Die Beziehungen zu mir waren aber gut. Ich habe schnell die deutsche Sprache gelernt, weil ich mich mit Frau Jentsch und ihren Kinder unterhielt. Im Jahre 1944 konnte ich schon die Zeitungen lesen. Heute habe ich die deutsche Sprache vergessen.
Als die Stadt Münster durch den Amerikaner bombardiert wurde, ist die Familie Jentsch nach Göttingen umgezogen und hat mich mitgenommen.
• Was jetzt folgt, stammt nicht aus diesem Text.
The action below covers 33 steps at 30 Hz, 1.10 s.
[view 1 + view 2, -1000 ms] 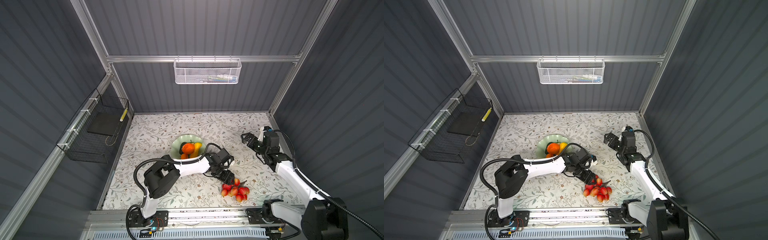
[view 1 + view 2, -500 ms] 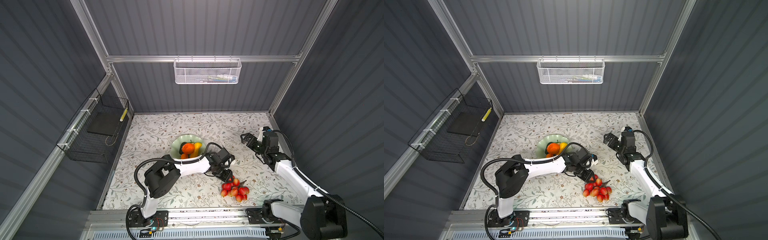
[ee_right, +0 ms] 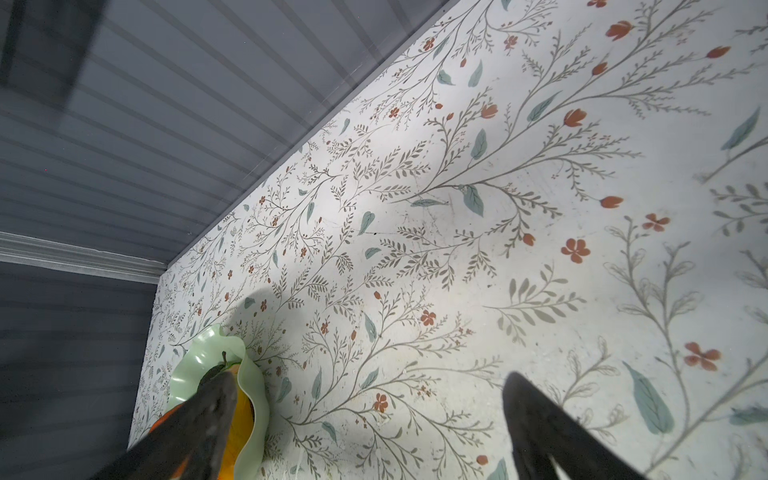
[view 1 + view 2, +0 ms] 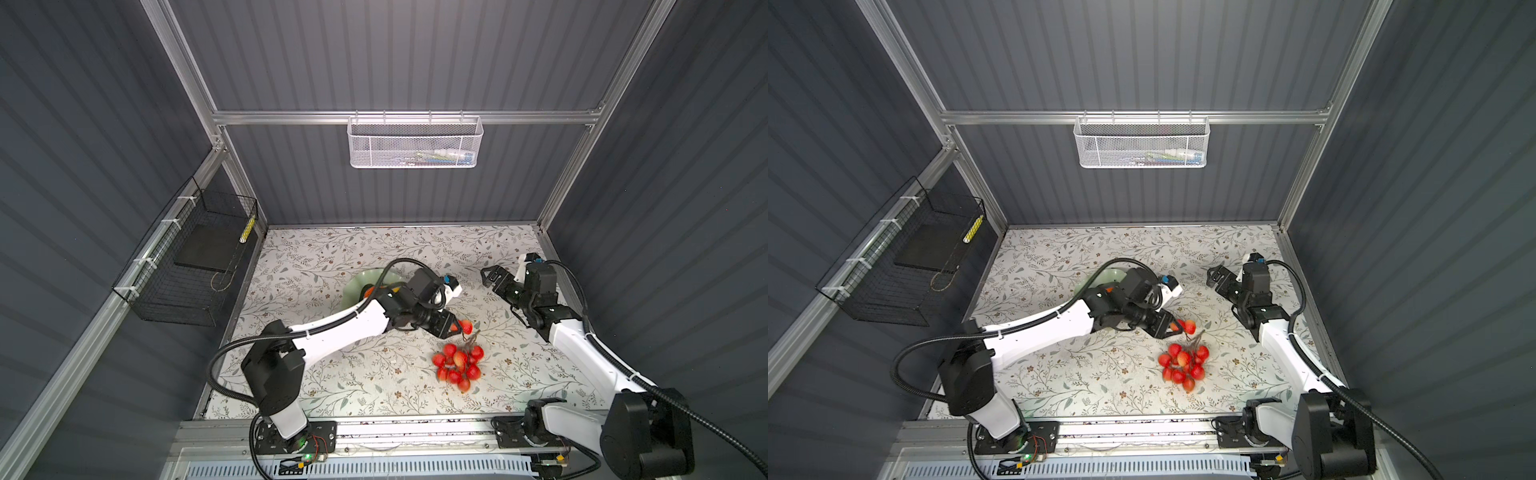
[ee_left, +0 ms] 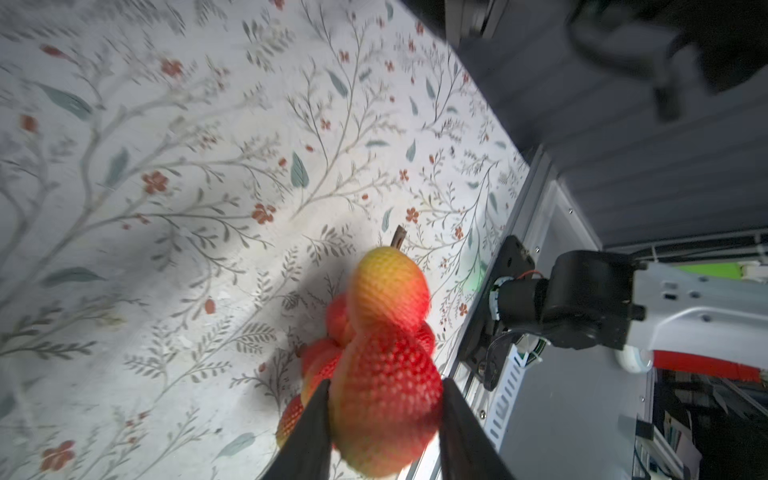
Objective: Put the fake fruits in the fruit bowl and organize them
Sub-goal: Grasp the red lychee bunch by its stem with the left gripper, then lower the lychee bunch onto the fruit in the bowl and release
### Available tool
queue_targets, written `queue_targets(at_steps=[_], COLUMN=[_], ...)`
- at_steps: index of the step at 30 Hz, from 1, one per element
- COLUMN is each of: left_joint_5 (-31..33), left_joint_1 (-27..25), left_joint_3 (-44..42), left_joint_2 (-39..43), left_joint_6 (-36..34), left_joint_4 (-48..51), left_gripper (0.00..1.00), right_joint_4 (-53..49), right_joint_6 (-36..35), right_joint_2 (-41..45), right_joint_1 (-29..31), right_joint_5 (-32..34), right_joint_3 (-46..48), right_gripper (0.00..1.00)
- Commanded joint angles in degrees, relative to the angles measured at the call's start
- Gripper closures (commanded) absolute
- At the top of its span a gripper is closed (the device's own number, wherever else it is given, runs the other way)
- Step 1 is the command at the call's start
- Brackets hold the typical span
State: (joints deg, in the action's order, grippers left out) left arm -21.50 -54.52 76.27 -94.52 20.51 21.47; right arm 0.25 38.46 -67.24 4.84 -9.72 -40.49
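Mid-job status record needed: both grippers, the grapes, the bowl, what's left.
left gripper: shut on one fruit at the end of the bunch of red grapes
right gripper: open, empty, above the table
grapes: outside the bowl; lifted or resting, cannot tell
fruit bowl: holds orange and yellow fruit, largely hidden by the left arm
remaining: grapes into bowl

You have a bench point(image 4: 316, 257) surfaced in a pale floral print. The mint-green fruit bowl point(image 4: 355, 286) sits on it, left of centre. The bunch of red grapes point(image 4: 457, 365) is right of centre, nearer the front edge, apart from the bowl. You cannot confirm full contact with the surface.
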Motion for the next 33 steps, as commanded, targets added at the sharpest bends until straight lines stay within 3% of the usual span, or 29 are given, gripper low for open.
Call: queue_targets(at_steps=[1,15,26,33], left_joint_5=[0.88,16.02,30.18,29.26], left_joint_1=[2.82,5.3,6.57,8.88], left_joint_3=[0.45,11.23,7.53,2.54], left_joint_2=[4.95,16.24,24.99,25.06], left_joint_6=[-2.96,-12.56,-15.42,-17.07], left_joint_4=[1.84,11.13,16.05,12.9], left_gripper=[0.85,0.83,0.82,0.81], right_joint_4=[0.78,0.82,0.48,0.16], right_joint_6=[0.21,0.81,0.74,0.76], right_joint_2=[-0.17,-0.61,-0.6,-0.7], right_joint_1=[-0.44,-0.52,-0.53,-0.53], right_joint_5=[-0.67,-1.26,-1.34,-1.53], right_joint_3=[0.23,-0.53,-0.47,-1.17], right_gripper=[0.01,0.01,0.01,0.01])
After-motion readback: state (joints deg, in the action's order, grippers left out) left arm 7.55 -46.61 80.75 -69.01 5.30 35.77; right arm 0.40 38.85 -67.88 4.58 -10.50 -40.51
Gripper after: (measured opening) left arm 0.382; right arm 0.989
In Göttingen hat Frau Jentsch ihre Großmutter aus einem Kloster zu sich genommen und ich war gezwungen, auch sie zu pflegen.
Der Mann von Frau Jentsch war ein Offizier und ist (wenn ich mich nicht täusche ) bei Belaja Zerkow (nicht weit von Kiew) gefallen.
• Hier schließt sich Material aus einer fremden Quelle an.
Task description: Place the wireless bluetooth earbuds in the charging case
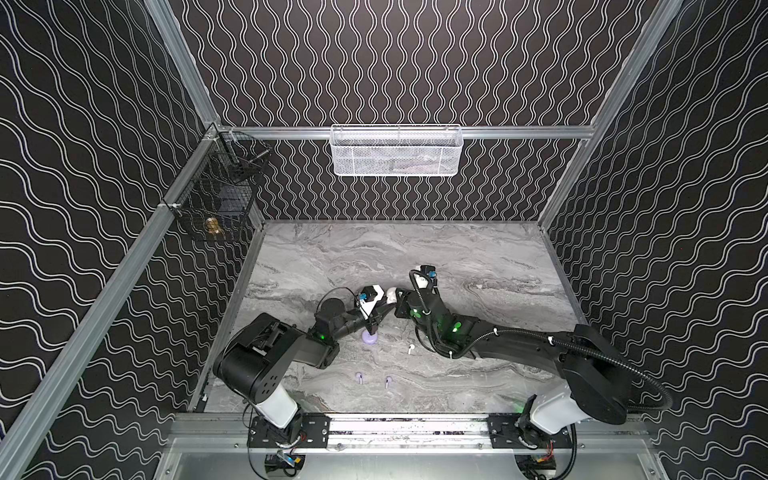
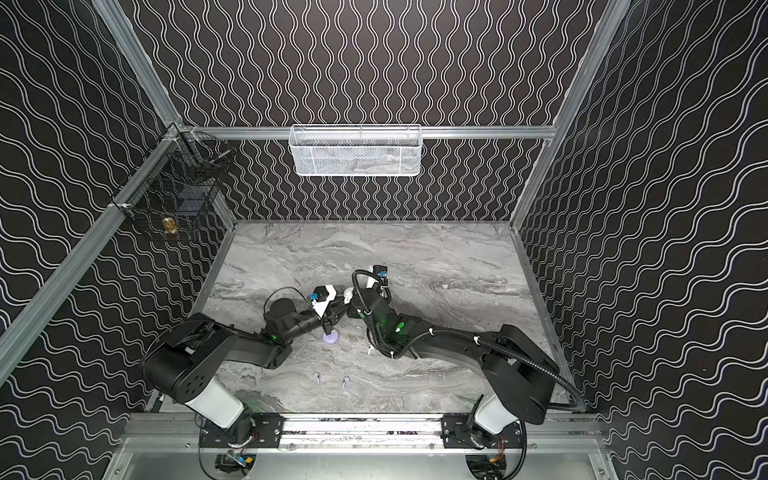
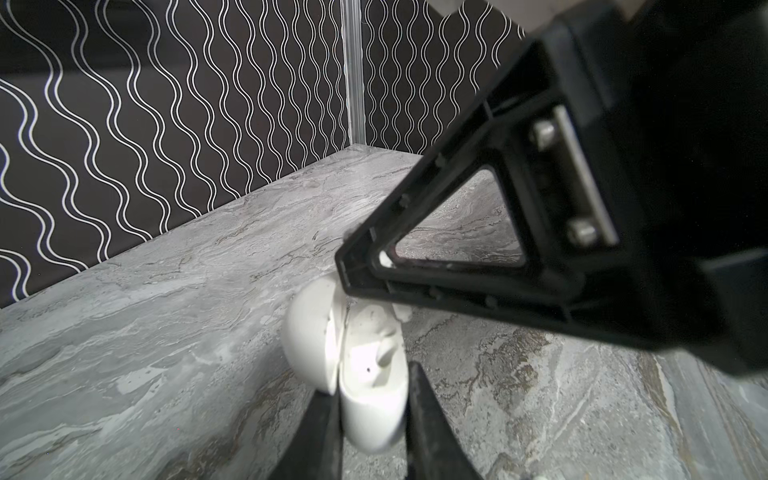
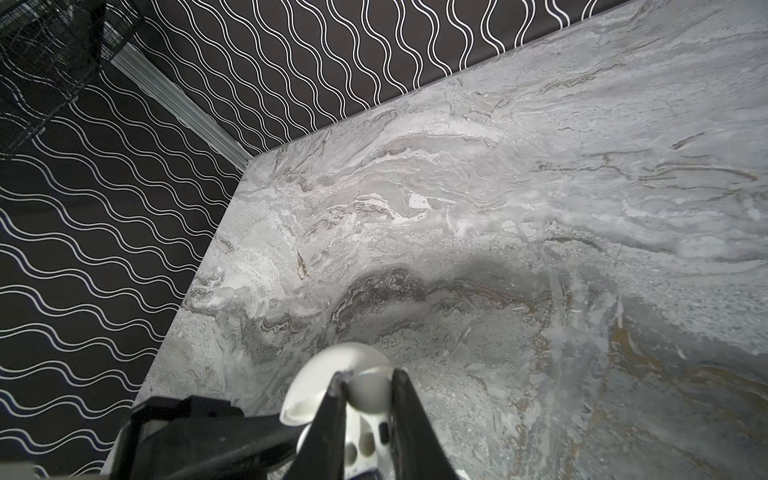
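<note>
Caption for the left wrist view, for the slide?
Left wrist view: left end effector clamps the open white charging case while the right end effector pinches its far edge.

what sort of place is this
Probably a robot test cell: aluminium frame rails and wave-patterned black walls box in a marble-look tabletop, with two robot arms bolted to the front rail.

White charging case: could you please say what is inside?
The white charging case is open, showing moulded white recesses; the right end effector, gripping a white earbud, covers the rest.
</note>
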Controlling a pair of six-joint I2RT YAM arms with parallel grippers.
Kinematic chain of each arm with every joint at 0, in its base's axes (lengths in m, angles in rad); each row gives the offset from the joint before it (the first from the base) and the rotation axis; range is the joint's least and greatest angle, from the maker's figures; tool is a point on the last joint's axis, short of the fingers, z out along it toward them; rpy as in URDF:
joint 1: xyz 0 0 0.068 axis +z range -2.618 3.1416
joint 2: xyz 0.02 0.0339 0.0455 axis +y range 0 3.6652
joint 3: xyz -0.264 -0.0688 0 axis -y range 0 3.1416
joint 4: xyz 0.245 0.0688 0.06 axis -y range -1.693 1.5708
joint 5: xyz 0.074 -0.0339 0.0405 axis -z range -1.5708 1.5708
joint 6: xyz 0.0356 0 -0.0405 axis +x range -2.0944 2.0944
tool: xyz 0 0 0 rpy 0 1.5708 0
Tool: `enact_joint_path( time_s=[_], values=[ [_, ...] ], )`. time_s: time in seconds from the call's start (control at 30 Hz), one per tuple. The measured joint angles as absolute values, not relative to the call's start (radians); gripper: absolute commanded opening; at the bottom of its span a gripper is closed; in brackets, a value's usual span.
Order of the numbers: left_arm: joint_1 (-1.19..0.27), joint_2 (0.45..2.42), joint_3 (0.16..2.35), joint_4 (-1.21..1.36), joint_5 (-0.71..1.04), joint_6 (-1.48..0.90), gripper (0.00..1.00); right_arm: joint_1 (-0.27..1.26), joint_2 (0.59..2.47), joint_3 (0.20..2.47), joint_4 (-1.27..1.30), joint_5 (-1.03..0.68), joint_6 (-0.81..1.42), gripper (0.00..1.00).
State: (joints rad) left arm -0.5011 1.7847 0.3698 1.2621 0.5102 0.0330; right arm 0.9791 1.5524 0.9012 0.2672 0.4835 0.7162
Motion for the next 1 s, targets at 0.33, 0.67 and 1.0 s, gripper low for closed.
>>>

Als die Front näher rückte, wurde ich in die Fabrik [Winkel] gebracht, das war im Sommer 1944. Frau Jentsch kam regelmäßig zu mir ins Lager [Schützenplatz] und half mir mit Lebensmitteln. Wenn ich von ihr keine Hilfe bekommen hätte, wäre ich verhungert. Einige Zeit später hat Frau Jentsch für mich einen Ausweis besorgt und ich begann wieder sonntags bei ihr zu Hause zu arbeiten. Samstag nachmittag ging ich zu Frau Jentsch arbeiten und kam montags gleich zurück ins Werk .

Nach der Befreiung am Frühling 1945 durch die amerikanische Armee, habe ich mich lange Zeit in einem Durchgangslager aufgehalten. Manchmal machte ich einen Besuch bei Frau Jentsch.

Nach Kriegsende bin ich in meine Heimat zurückgekehrt. Einige Zeit arbeitete ich im Kolchos, dann einige Jahre bei der Eisenbahn. 1953 heiratete ich. Mein Mann war ein Kriegsinvalide, er hatte keine rechte Hand, im Jahre 1955 starb er. 12 Jahre lang arbeitete ich als Maschinistin am Fließband in einem Bergbauunternehmen. Seit 1972 bin ich Rentnerin. Ich habe 3 Söhne."

Auf der Rückseite des Fotos befindet sich ein schwacher Stempel: 14. Jan. 1944; das Ostzeichen wurde aus dem Foto herausgekratzt, um zu verbergen, dass sie in Deutschland als Zwangsarbeiterin gewesen war. Aber natürlich war dies dennoch sofort erkennbar.



Quellen:

Fragebogen Lida Fjodorowna., geb. 8.8.1925, ohne Datum (Eingang 20.11.2001), Stadtarchiv Göttingen, Sa. 32- Sammlung Tollmien, Korrespondenz und Foto-CD.

Betriebskartei Winkel, Stadtarchiv Göttingen, Kleine Erwerbung 192.